On Haruki Murakami
by John Wray
"Pursuing Growth," an interview with Haruki Murakami by Hideo Furukawa, appears in the first issue of Monkey Business: New Voices from Japan.
Meeting Haruki Murakami in Tokyo the spring of 2002, and spending the better part of three days with him, discussing the minutiae of his writing process, was both the fulfillment of a cherished fan-boy dream (Haruki Murakami! in person! talking about Haruki Murakami!) and one of the riskiest pitfalls I've encountered in my development as a writer. I'd flown the twelve hours from New York for no other reason than to sit at the feet of the master, ostensibly to interview him, but in fact to discover whether any aspect of his M.O., from his precisely structured daily routine to his notions of concept and style, might somehow prove adaptable to my own. The answer was no, as it turns out.
Absolutely not in any way.
My work was in crisis when I made that trip, a not-so-unusual state for any writer; what was unusual, though, at least for me, was that I went looking for the answer outside of my own process, which is always tempting and almost never a good idea.
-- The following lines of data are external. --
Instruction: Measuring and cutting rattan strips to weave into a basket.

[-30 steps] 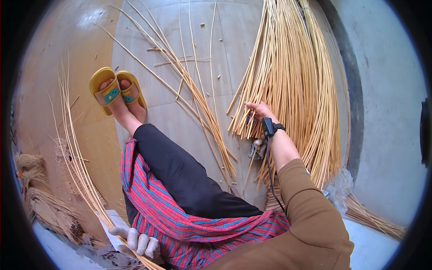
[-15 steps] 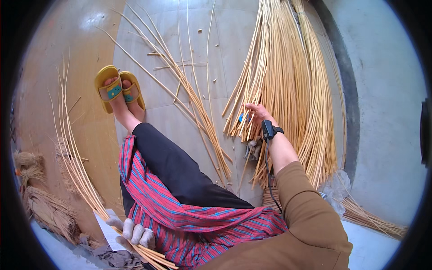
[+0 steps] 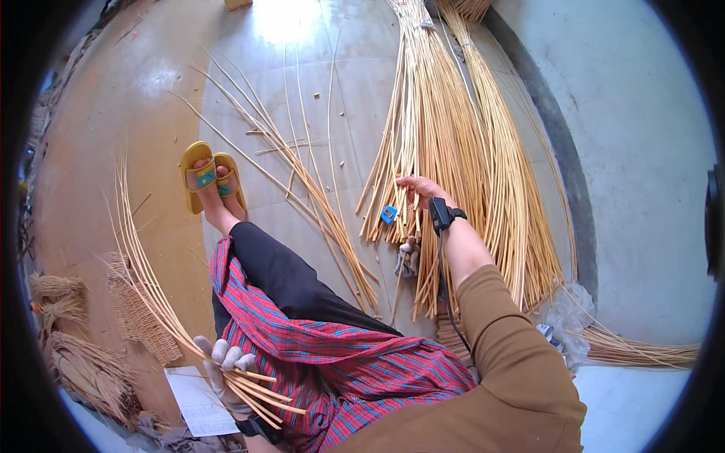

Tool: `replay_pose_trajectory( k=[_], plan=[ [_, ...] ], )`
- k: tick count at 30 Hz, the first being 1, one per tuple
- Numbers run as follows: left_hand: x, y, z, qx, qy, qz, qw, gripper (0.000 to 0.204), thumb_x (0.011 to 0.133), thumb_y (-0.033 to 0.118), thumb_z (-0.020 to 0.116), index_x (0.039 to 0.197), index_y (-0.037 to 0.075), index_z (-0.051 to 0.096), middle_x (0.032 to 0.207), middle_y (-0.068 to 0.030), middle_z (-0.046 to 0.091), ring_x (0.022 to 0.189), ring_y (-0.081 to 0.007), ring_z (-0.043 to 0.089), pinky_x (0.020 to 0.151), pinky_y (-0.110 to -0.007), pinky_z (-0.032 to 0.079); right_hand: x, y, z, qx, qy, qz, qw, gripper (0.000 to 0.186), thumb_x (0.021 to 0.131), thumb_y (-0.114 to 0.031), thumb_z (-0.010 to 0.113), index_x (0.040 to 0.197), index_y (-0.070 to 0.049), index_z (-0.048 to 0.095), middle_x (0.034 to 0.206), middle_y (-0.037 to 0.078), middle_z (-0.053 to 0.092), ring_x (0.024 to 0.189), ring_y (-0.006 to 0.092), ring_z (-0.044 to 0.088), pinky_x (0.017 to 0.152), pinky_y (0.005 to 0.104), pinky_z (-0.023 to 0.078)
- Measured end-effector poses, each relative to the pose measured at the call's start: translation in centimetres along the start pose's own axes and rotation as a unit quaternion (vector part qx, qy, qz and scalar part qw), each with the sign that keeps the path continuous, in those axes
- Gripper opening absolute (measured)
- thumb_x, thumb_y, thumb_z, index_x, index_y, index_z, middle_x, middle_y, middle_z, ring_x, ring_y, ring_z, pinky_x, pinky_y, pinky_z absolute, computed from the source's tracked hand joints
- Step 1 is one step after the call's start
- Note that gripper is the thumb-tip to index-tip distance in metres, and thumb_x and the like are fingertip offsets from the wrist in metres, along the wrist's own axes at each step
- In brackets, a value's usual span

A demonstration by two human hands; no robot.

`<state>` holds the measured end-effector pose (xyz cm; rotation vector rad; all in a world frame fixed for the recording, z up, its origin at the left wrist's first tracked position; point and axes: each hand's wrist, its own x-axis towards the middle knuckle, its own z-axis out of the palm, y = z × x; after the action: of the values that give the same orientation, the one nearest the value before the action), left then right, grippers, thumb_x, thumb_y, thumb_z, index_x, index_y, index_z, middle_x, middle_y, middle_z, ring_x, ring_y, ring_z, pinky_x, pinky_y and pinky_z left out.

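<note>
My left hand (image 3: 225,362), in a pale grey glove, is closed round a thin bunch of long tan wicker canes (image 3: 155,297). Their cut ends stick out over my lap, and the thin tips reach away to the far left. My bare right hand (image 3: 424,190) is at the near end of a large spread of wicker canes (image 3: 457,151), its fingers curled round a few of them, partly hidden. Beside it a small blue tape measure (image 3: 389,214) lies on the canes. Just below, a grey glove-like cloth (image 3: 408,257) shows under the cane ends.
Loose canes (image 3: 317,189) lie on the floor between my feet and the large bundle. At left are a woven piece (image 3: 143,321), tied fibre bundles (image 3: 91,370) and a white paper sheet (image 3: 198,400). A clear plastic bag (image 3: 570,313) sits at right near another cane bundle (image 3: 642,349).
The view has shifted. My left hand has come up and inward with its canes, showing more of their ends. My right hand stays among the large bundle, and the tape measure is now uncovered.
</note>
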<state>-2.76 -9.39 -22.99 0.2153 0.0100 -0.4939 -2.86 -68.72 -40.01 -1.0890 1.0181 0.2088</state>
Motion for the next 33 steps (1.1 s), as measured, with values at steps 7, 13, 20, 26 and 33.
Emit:
replay_pose_trajectory(
  k=[7,13,20,26,33],
  plan=[
    [-0.4,-0.3,-0.4,0.003,0.0,-0.003,1.0,0.05,0.11,0.021,0.054,0.158,0.017,0.043,0.104,0.0002,0.049,0.096,-0.014,0.056,0.095,-0.038,0.051,0.1,-2.4,1.5,0.142,-0.041,-0.058,0.987,0.031,0.091,-0.028,0.075,0.12,-0.016,0.072,0.079,-0.007,0.065,0.059,0.0025,0.055,0.053,0.0218,0.051],
    [-0.9,0.6,0.2,0.006,-0.022,0.002,1.0,0.048,0.111,0.021,0.052,0.157,0.018,0.044,0.107,-0.0009,0.052,0.098,-0.0144,0.057,0.095,-0.038,0.05,-1.7,-4.2,7.7,0.365,-0.125,-0.093,0.918,0.021,0.098,-0.022,0.066,0.115,-0.009,0.068,0.096,0.006,0.073,0.095,0.0201,0.072,0.079,0.0425,0.064],
    [-0.2,0.4,0.1,0.001,0.03,-0.011,0.999,0.047,0.111,0.019,0.051,0.158,0.019,0.045,0.093,0.0039,0.041,0.088,-0.0096,0.05,0.09,-0.037,0.047,-0.6,1.9,1.5,-0.054,0.139,-0.229,0.962,0.023,0.109,-0.022,0.047,0.096,-0.006,0.059,0.056,0.006,0.052,0.051,0.0184,0.057,0.045,0.0355,0.047],
    [-0.9,-0.6,1.3,0.082,0.101,0.016,0.991,0.045,0.111,0.019,0.05,0.155,0.013,0.045,0.102,0.0003,0.055,0.083,-0.0086,0.054,0.085,-0.033,0.055,-13.6,2.8,4.4,0.118,0.022,-0.082,0.989,0.027,0.111,-0.026,0.049,0.098,-0.003,0.057,0.068,0.0,0.052,0.053,0.0084,0.05,0.046,0.0238,0.046],
    [-1.0,0.0,-0.5,0.228,0.071,-0.035,0.97,0.043,0.108,0.013,0.056,0.149,0.004,0.045,0.097,-0.0071,0.068,0.053,-0.0029,0.041,0.054,-0.021,0.044,-35.0,3.6,23.2,0.396,-0.362,-0.025,0.843,0.043,0.11,-0.031,0.053,0.145,-0.01,0.039,0.081,-0.003,0.048,0.063,0.0069,0.05,0.059,0.0261,0.05]
  ],
)
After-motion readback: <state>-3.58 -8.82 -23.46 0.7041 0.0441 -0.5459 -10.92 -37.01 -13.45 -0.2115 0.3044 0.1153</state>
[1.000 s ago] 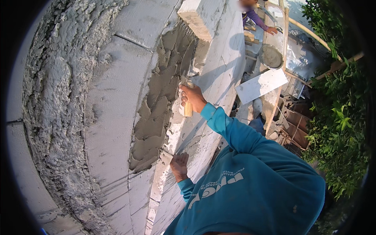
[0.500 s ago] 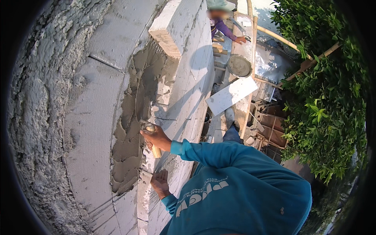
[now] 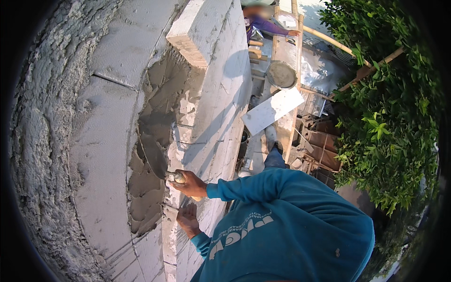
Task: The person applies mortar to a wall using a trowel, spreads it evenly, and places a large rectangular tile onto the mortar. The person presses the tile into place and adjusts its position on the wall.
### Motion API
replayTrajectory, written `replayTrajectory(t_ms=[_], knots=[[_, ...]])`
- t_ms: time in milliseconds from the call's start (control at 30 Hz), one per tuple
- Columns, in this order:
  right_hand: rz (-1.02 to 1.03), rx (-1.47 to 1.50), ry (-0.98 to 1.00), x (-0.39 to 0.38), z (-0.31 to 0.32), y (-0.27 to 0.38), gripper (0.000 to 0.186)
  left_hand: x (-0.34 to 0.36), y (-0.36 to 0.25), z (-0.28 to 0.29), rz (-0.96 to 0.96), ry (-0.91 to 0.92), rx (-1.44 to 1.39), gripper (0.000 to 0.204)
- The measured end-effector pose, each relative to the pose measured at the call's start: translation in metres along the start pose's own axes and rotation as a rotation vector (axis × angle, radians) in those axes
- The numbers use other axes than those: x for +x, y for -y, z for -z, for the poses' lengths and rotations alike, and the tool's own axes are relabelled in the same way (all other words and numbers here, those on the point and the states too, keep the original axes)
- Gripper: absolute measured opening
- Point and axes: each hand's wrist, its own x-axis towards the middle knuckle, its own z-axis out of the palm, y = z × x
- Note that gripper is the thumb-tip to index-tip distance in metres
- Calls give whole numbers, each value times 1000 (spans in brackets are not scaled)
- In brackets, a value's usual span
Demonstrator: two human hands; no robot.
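Observation:
My right hand (image 3: 189, 184) is closed round the pale handle of a trowel, whose grey blade (image 3: 152, 155) lies tilted on a long strip of wet mortar (image 3: 143, 199) along a wall of white blocks (image 3: 105, 122). Just below it, my left hand (image 3: 189, 218) has its fingers extended against the edge of the blocks beside the mortar, holding nothing that I can see. A raised white block (image 3: 199, 28) stands at the far end of the strip.
A co-worker's purple sleeve (image 3: 270, 26) reaches over a plank (image 3: 286, 49) on bamboo poles (image 3: 331, 40). A round tub of mortar (image 3: 281, 74) and a white board (image 3: 272, 110) lie right of the wall, above a drop with scrap (image 3: 324, 150). Dense foliage (image 3: 385, 122) fills the right.
My right hand has drawn the trowel along the mortar toward my left hand, and more of the blade shows. My view has shifted. The co-worker's arm has stretched out further.

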Motion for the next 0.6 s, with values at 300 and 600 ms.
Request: replayTrajectory(t_ms=[300,600], knots=[[397,-334,-17,-22,61,0,32,9,12,-4,39,-83,-253,81],[132,-571,-478,-49,253,22,33,12,-6,-87,-65,-632,-504,89]])
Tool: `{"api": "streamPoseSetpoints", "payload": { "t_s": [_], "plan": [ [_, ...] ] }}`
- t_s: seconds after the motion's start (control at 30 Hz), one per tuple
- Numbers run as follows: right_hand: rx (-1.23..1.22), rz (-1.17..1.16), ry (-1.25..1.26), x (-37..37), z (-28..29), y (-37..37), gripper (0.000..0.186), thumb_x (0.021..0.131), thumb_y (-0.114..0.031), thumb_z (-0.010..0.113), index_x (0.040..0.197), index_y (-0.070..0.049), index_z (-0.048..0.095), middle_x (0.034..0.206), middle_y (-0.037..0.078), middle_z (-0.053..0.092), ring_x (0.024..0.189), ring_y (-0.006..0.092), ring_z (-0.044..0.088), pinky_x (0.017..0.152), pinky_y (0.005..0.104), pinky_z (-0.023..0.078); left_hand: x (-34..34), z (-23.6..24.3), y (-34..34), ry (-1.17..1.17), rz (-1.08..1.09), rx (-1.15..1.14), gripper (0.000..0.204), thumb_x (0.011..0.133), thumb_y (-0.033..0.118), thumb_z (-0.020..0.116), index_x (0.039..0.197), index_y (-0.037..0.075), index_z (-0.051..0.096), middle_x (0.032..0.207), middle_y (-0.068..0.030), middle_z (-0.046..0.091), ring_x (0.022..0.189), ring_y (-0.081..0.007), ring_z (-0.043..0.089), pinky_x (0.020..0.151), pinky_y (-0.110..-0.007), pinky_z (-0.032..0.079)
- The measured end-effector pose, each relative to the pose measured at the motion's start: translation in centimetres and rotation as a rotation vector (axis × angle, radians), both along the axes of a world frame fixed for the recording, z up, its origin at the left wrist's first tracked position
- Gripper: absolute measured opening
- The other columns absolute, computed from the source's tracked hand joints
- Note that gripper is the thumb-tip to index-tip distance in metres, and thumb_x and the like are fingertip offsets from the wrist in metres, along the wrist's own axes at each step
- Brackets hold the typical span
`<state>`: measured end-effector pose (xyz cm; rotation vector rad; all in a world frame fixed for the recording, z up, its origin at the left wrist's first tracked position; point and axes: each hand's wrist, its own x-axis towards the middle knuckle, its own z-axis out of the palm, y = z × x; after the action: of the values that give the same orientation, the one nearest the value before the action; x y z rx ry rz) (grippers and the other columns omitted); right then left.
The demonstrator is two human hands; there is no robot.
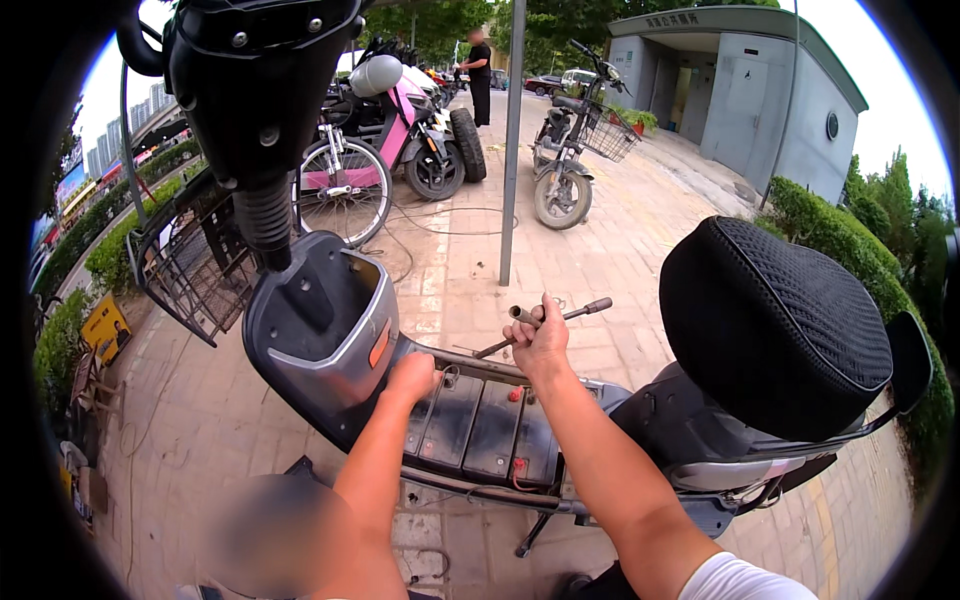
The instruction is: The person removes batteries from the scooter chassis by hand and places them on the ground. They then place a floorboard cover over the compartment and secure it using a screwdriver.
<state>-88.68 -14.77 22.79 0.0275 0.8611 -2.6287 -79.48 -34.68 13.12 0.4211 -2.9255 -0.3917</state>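
My right hand (pixel 541 343) is closed round a multi-armed socket wrench (pixel 585 311), held above the batteries. One socket end points up past my thumb, and other arms stick out to either side. Closed at the left end of the battery row is my left hand (pixel 414 379); its fingertips are hidden, so what it grips does not show. A wire loop lies beside it. Several dark batteries (pixel 490 428) sit side by side in the open footboard of an electric scooter (pixel 330 372). Red terminal caps (pixel 516 394) show on some of them.
The padded black seat (pixel 775 325) rises on the right, the steering column (pixel 262 215) on the left. A grey pole (pixel 512 150) stands just beyond the scooter. Farther off are parked two-wheelers (pixel 565 180), a loose tyre (pixel 467 143) and a standing person (pixel 479 75). A hose (pixel 405 250) crosses the paving.
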Motion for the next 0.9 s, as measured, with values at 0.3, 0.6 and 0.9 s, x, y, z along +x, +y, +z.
{"api": "streamPoseSetpoints", "payload": {
  "t_s": [0.3,0.6,0.9],
  "plan": [
    [-0.001,-0.009,-0.012,0.0,-0.3,-0.5,0.044,0.097,-0.038,0.047,0.061,-0.015,0.034,0.048,-0.001,0.022,0.044,0.0161,0.023,0.053,0.0335,0.034,0.6,-0.9,-0.9,0.142,-0.174,-0.037,0.024,0.085,0.025,0.066,0.082,0.001,0.065,0.093,-0.0188,0.064,0.094,-0.0368,0.058,0.080,-0.045,0.048],
    [0.050,0.010,-0.010,0.4,-0.6,-0.2,0.044,0.096,-0.040,0.047,0.060,-0.017,0.036,0.045,-0.001,0.023,0.043,0.0159,0.024,0.058,0.0354,0.037,0.9,-1.6,1.0,0.026,-0.007,-0.140,0.032,0.090,0.030,0.058,0.101,-0.001,0.062,0.110,-0.0168,0.060,0.111,-0.0342,0.052,0.092,-0.045,0.045],
    [0.023,0.006,0.019,0.6,0.2,-0.2,0.042,0.096,-0.036,0.048,0.062,-0.015,0.034,0.047,-0.001,0.024,0.043,0.0166,0.025,0.052,0.0351,0.034,0.4,-2.8,1.4,0.092,0.068,-0.290,0.031,0.090,0.031,0.056,0.098,0.002,0.061,0.106,-0.0139,0.059,0.106,-0.0307,0.052,0.089,-0.043,0.042]
  ]
}}
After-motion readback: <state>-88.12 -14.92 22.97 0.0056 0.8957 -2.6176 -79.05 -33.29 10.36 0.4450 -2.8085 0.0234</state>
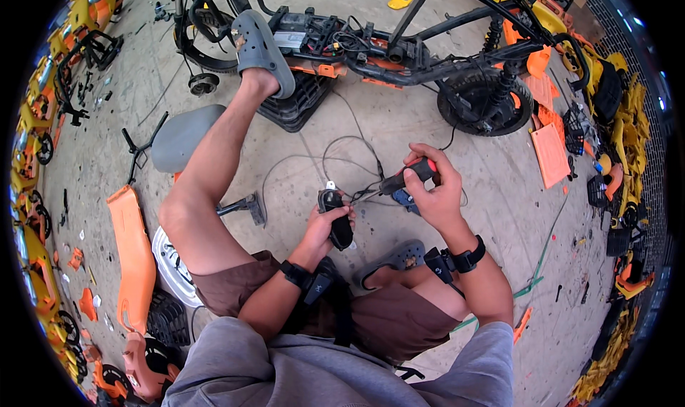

My first book had been reviewed well, but I'd become convinced—neurotic that I am—that the praise I'd received was evidence that I'd played it too safe, tried too hard to please the gatekeepers (whatever that might mean). I'm proud of my first novel now, but at the time I had no doubt that it was garbage; Haruki Murakami's novels, on the other hand, weren't. Not only that, but the precise way in which they weren't garbage was different from other non-garbage I'd come across—emphatically, gratifyingly different. Quite possibly, I reasoned, if I were to meet Haruki Murakami, and to question him at length about how he went about making his books, I could correct the defects in my own approach.
At this point, Dear Reader, you may be beginning to see my mistake.
I asked Haruki how he mapped out the architecture of his narrative, and he told me he didn't. I asked how he knew, without preparation, what would happen on the next page, or even in the next sentence, and he told me, with admirable patience, that he didn't. He put himself in the reader's position while he was writing, he informed me: if he wanted to unsettle and astonish his readers, he himself must be unsettled and astonished, at least occasionally. It was really quite simple. Why did I seem so confused?
I wasn't confused—only dumbstruck. What struggling writer wouldn't go slack-jawed at the prospect of simply sitting down each morning, putting a favorite LP on the turntable, and letting oneself be agreeably surprised by what pours forth upon the crisp, white page? What could be simpler? What could be more seductive?
I won't go into the details here, but the results of said seduction weren't pretty, and cost me a year (perhaps more) of my professional life. What I wanted most from Murakami, of course, were those qualities that are impossible to borrow, let alone co-opt, and which have made him unique in contemporary literature. His style—in translation, at least—is oddly flat, and often flirts with both sentimentality and cliché; his plots, with a few noteworthy exceptions, tend to sidestep traditional notions of climax and resolution. There is not now, nor will there ever be, anything like a Murakami school of fiction, at least not in English; he belongs in the pantheon of freakish, sui generis originals, like Kafka or Burroughs or the great Nigerian “mad English” visionary Amos Tutuola, whose fiction—from the point of view of the orthodoxy—has no right succeeding but does. Ernest Hemingway's novels reward imitation, and so, in a different way, do Updike's and Bellow's and Elizabeth Bowen's; Murakami's, as I found out the hard way, repay all attempts at mimicry with tears.